On entre dans l'église après avoir côtoyé le beau tilleul planté en 1794. Après avoir traversé la nef avec ses voûtes croisées en arêtes (parmi les statues on reconnaît une copie de la Vierge de Lourdes de Fabisch) on arrive au chœur puis à l'abside aux curieuses voûtes dites «  en parapluie ». Ces éléments d'architecture ont été dessinés par Bossan, le père de l'architecte de la Basilique de Fourvière.

On remarque à divers emplacements 4 vitraux du célèbre maitre-verrier Lucien Bégule dont un magnifique martyre de St André.

Dans la cure a été déposé un retable remarquable en bois polychrome daté de 1601 provenant de la chapelle de Lorette (mitoyenne du cimetière) où sont représentés notamment St Jean Baptiste et St Jean l'Evangéliste)

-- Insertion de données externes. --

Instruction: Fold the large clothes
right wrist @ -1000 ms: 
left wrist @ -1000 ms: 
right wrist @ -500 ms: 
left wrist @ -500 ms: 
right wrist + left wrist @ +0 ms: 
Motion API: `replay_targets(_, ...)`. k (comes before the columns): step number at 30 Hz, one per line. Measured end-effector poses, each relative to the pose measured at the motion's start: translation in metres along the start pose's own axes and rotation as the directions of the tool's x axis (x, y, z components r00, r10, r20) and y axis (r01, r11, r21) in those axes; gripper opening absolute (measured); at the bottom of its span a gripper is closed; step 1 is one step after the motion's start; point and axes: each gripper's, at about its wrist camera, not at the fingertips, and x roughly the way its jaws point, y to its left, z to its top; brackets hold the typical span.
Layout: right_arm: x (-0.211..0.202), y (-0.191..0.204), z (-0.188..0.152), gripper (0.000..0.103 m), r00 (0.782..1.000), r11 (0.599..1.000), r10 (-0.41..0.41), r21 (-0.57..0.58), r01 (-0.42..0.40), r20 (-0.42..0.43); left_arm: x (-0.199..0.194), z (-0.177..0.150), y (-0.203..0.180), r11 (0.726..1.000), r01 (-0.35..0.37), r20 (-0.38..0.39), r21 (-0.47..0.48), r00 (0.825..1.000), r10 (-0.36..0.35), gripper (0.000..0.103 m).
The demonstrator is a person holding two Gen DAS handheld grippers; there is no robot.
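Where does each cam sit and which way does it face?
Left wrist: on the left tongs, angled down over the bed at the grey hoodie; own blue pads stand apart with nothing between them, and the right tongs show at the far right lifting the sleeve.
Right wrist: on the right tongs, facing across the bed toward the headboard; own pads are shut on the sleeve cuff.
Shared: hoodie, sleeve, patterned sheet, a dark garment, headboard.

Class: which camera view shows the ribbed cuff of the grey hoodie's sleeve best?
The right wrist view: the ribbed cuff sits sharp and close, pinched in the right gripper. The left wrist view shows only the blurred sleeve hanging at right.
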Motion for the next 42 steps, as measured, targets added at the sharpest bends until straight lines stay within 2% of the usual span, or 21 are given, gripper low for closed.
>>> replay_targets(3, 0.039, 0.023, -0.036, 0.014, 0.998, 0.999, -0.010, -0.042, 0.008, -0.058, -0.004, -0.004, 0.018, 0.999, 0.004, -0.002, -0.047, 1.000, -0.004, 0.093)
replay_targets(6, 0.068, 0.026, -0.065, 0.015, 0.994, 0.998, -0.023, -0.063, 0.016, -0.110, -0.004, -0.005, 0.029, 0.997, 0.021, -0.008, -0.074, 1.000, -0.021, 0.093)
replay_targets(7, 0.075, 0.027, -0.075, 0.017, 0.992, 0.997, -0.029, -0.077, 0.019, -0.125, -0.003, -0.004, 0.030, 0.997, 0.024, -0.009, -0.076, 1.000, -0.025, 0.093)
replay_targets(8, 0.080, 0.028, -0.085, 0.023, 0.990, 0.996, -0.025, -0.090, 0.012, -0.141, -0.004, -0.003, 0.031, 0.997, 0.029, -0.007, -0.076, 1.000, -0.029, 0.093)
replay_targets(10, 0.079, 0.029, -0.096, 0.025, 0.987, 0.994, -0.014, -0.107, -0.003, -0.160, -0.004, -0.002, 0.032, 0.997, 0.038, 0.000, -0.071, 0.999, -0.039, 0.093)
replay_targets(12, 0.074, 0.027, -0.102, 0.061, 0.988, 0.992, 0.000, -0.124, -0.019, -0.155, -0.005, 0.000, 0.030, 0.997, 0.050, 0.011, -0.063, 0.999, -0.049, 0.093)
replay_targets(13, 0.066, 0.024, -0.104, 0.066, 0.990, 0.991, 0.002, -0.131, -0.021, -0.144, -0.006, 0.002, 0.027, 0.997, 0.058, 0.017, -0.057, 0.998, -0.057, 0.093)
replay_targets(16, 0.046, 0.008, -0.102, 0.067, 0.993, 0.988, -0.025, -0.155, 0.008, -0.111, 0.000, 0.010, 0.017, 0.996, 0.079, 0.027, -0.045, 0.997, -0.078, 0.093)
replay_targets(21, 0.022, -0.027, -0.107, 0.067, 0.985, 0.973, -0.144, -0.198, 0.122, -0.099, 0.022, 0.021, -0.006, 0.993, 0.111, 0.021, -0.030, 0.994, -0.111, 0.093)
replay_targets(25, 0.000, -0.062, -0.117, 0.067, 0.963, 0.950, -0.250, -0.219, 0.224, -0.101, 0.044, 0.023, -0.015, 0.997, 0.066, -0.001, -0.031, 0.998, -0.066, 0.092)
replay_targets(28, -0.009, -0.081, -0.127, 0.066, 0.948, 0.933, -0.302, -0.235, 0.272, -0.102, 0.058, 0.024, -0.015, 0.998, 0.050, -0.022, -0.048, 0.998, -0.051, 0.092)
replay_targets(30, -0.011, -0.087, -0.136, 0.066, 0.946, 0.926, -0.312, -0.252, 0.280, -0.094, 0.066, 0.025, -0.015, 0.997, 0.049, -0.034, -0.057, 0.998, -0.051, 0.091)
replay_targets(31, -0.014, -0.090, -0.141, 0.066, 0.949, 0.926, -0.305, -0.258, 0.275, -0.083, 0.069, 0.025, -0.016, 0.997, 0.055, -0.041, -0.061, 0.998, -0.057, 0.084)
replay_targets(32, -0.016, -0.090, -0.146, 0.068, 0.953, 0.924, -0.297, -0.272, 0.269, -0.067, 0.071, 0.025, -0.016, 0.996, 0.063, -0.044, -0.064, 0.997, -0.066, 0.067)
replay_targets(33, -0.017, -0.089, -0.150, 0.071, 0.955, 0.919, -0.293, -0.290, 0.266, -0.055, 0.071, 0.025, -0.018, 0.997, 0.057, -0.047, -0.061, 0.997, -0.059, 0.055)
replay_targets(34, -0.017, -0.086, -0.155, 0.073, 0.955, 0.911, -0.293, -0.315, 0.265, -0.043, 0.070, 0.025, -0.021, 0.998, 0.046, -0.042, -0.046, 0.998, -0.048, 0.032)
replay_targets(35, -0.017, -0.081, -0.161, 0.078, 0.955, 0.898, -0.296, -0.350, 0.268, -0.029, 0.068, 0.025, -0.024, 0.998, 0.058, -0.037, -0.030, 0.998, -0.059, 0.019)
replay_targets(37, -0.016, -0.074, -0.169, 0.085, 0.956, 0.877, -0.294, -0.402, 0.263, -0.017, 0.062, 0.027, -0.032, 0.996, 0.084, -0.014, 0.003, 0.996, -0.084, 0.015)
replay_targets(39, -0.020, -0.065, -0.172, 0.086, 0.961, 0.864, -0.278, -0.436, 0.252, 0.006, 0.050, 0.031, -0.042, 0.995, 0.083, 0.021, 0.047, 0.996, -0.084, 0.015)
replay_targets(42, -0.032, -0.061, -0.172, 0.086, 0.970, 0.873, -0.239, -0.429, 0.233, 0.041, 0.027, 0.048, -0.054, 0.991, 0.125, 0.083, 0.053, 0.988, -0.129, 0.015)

Le chœur est garni de stalles en chêne à parcloses et miséricordes chantournés, du 18 è siècle. Celles-ci ont été achetées en 1829 à la « fabrique « de l'église St Nizier à Lyon.

Derrière les stalles ont été installés des panneaux en chêne ornés de losanges en relief séparés par des pilastres toscans. Cet ensemble a été fabriqué par un menuisier de Pollionnay nommé Ratton.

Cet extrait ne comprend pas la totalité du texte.